La légende de sainte-Eusébie, vierge et martyr
Le Dictionnaire hagiographique (ou Vie des saints et des bienheureux honorés en tous temps et en tous lieux depuis la naissance du Christianisme jusqu'à nos jours) de Jacques-Paul Migne prétend qu’Eusébie, vierge et martyre de Marseille, était abbesse du monastère de Saint-Cyr, fondé vers 413 par le célèbre saint Jean Cassien, près de cette ville. Les Sarrasins ayant pénétré dans le sud de la France dans le Roussillon, le Languedoc et la Provence, sous la conduite d’Abdérame et voyant que les barbares approchaient, Eusébie réussit à convaincre les moniales au nombre de quarante, de se défigurer le visage afin de conserver leur chasteté par un expédient héroïque dont elle fut la première à donner l’exemple. Elle se coupa elle-même le nez et les lèvres et toutes firent la même chose ! Les Sarrasins arrivèrent au monastère, enfoncèrent les portes et, saisis d’horreur à la vue d’un spectacle aussi hideux, ils massacrèrent les saintes épouses de Jésus-Christ, qui obtinrent ainsi la double couronne de la chasteté et du martyre, cela se passait en 731 de notre ère. Cette sainte Eusébie, qui eut le courage de se couper ainsi le nez, et qui décida les autres religieuses à en faire autant, n’a pas eu, semble-t-il, une grande réputation dans le monde chrétien car on ne la trouve pas, même indiquée, dans le Martyrologue de Simon Martin, ce qui laisse à penser que jusqu’au XVIIème siècle, cette légende était purement locale.

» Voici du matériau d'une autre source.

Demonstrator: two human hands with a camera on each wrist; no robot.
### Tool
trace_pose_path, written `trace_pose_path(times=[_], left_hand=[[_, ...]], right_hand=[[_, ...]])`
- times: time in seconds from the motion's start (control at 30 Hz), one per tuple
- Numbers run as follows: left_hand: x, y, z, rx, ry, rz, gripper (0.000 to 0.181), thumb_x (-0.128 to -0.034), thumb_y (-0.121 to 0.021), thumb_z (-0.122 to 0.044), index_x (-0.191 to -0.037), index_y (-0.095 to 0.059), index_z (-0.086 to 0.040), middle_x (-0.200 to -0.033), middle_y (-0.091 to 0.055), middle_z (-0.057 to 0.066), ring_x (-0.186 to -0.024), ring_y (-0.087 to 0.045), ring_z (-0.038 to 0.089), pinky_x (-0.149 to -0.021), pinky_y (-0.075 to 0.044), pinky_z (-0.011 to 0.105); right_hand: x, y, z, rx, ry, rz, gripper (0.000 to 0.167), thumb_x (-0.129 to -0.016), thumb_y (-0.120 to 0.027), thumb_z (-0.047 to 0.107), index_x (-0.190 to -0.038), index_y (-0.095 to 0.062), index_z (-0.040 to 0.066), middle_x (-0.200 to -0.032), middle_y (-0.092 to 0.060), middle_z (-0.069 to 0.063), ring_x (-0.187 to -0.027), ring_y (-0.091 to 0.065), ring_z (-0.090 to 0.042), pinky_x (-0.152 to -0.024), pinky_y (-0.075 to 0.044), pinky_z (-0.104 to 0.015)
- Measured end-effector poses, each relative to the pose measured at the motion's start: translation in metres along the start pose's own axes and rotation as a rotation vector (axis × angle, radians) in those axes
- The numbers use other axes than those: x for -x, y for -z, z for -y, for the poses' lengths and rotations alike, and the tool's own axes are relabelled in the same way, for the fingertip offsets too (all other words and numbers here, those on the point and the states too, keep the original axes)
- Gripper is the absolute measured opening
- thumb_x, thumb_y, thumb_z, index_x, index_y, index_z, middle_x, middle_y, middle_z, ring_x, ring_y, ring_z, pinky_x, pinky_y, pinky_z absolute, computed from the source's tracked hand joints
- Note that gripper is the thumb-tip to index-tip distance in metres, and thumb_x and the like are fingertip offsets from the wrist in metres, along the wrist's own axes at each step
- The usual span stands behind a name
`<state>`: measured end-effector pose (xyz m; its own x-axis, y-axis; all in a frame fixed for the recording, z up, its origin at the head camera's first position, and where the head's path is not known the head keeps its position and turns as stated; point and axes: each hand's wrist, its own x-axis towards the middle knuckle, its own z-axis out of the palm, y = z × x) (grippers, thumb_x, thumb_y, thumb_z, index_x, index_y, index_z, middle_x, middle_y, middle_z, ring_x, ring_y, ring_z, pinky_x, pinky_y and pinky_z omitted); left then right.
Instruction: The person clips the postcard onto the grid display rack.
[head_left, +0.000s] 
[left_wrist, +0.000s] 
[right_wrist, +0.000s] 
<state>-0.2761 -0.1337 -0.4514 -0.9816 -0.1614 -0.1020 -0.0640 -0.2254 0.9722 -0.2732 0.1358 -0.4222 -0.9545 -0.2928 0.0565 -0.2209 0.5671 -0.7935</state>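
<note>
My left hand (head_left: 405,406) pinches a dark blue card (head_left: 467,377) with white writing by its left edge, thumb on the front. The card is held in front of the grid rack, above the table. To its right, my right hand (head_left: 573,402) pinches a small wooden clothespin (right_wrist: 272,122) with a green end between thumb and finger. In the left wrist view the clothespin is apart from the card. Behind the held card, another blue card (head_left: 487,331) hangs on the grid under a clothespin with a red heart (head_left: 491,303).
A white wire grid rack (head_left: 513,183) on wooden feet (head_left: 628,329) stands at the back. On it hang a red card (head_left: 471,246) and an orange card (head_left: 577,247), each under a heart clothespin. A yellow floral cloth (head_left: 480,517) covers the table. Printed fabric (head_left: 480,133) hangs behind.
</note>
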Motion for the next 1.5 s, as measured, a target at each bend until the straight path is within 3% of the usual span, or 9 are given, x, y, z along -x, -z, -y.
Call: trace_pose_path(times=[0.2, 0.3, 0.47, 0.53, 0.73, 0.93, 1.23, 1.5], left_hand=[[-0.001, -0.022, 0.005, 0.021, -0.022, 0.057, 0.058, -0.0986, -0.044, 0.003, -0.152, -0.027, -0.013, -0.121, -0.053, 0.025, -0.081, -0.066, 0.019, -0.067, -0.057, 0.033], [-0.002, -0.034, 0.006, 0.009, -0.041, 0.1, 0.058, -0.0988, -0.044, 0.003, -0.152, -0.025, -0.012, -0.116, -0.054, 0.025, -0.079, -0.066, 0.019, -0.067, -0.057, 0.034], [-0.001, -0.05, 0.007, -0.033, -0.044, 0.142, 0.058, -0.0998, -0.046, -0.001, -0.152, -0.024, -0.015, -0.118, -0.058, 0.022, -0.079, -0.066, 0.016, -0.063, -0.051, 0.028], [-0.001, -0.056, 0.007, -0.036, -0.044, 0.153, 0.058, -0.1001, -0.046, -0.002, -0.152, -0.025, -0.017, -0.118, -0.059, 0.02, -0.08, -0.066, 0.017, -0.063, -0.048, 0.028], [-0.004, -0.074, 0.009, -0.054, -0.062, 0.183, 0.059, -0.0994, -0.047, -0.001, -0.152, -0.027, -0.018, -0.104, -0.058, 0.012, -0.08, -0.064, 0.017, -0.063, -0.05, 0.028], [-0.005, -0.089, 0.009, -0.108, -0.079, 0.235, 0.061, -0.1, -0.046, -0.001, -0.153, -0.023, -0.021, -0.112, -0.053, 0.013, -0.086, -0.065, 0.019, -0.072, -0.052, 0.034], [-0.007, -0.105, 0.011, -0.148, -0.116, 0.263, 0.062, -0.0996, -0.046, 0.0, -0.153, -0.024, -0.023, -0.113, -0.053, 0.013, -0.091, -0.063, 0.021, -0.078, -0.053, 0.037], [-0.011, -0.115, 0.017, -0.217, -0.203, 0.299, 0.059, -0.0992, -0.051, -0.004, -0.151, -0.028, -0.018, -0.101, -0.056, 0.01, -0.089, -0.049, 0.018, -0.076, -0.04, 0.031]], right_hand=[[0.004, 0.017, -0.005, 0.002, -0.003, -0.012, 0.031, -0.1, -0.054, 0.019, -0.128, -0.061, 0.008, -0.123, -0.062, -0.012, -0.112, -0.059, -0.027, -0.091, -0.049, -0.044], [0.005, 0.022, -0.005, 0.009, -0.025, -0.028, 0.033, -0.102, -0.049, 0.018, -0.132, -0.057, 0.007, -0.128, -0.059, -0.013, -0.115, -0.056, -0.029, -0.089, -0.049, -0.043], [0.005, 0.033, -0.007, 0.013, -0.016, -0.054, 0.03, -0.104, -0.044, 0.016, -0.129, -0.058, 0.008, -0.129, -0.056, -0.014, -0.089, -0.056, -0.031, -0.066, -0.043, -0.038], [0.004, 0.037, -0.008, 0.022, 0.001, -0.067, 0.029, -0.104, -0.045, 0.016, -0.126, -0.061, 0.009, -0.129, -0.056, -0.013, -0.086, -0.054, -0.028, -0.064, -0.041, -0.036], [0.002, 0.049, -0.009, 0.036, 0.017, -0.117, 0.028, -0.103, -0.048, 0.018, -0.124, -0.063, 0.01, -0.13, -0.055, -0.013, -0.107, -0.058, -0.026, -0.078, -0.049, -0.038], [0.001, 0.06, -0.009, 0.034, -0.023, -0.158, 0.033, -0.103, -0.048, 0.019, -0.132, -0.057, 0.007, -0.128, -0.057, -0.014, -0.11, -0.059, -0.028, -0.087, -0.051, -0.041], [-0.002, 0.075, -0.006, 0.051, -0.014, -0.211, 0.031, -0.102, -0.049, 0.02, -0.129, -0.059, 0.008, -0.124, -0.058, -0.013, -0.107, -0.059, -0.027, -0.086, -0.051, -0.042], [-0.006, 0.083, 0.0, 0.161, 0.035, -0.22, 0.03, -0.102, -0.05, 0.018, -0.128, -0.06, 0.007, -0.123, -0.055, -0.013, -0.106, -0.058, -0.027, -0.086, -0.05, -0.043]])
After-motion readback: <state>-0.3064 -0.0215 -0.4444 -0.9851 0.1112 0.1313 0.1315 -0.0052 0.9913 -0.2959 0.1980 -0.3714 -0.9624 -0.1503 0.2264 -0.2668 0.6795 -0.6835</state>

Il faut signaler par ailleurs, que le monastère de Sainte-Eusébie était, d’après le dictionnaire de Migne, à Saint-Cyr, et qu’à une douzaine de kilomètres de là, à peine, il y a la petite ville de Sanary, longtemps appelée Saint-Nazaire, et placée sous le patronage d’un saint qui a le nez coupé. Dans le dictionnaire de Migne, il n’est pas question de cette amputation dans le martyre des divers saints Nazaires que l’Église honore. Nous pouvons être alors portés à penser que la donnée de cette mutilation a frappé les habitants de la contrée, plus ou moins longtemps avant l’ère chrétienne ; et que, lors de l’établissement du Christianisme, elle en a subi l’influence d’une manière différente, suivant les localités. Quand il s'agissait d’un saint masculin, on lui a fait perdre le nez comme persécution de sa foi. Quand il s'agissait d’une sainte, on lui a fait avoir le courage de s’amputer elle-même, pour conserver sa chasteté.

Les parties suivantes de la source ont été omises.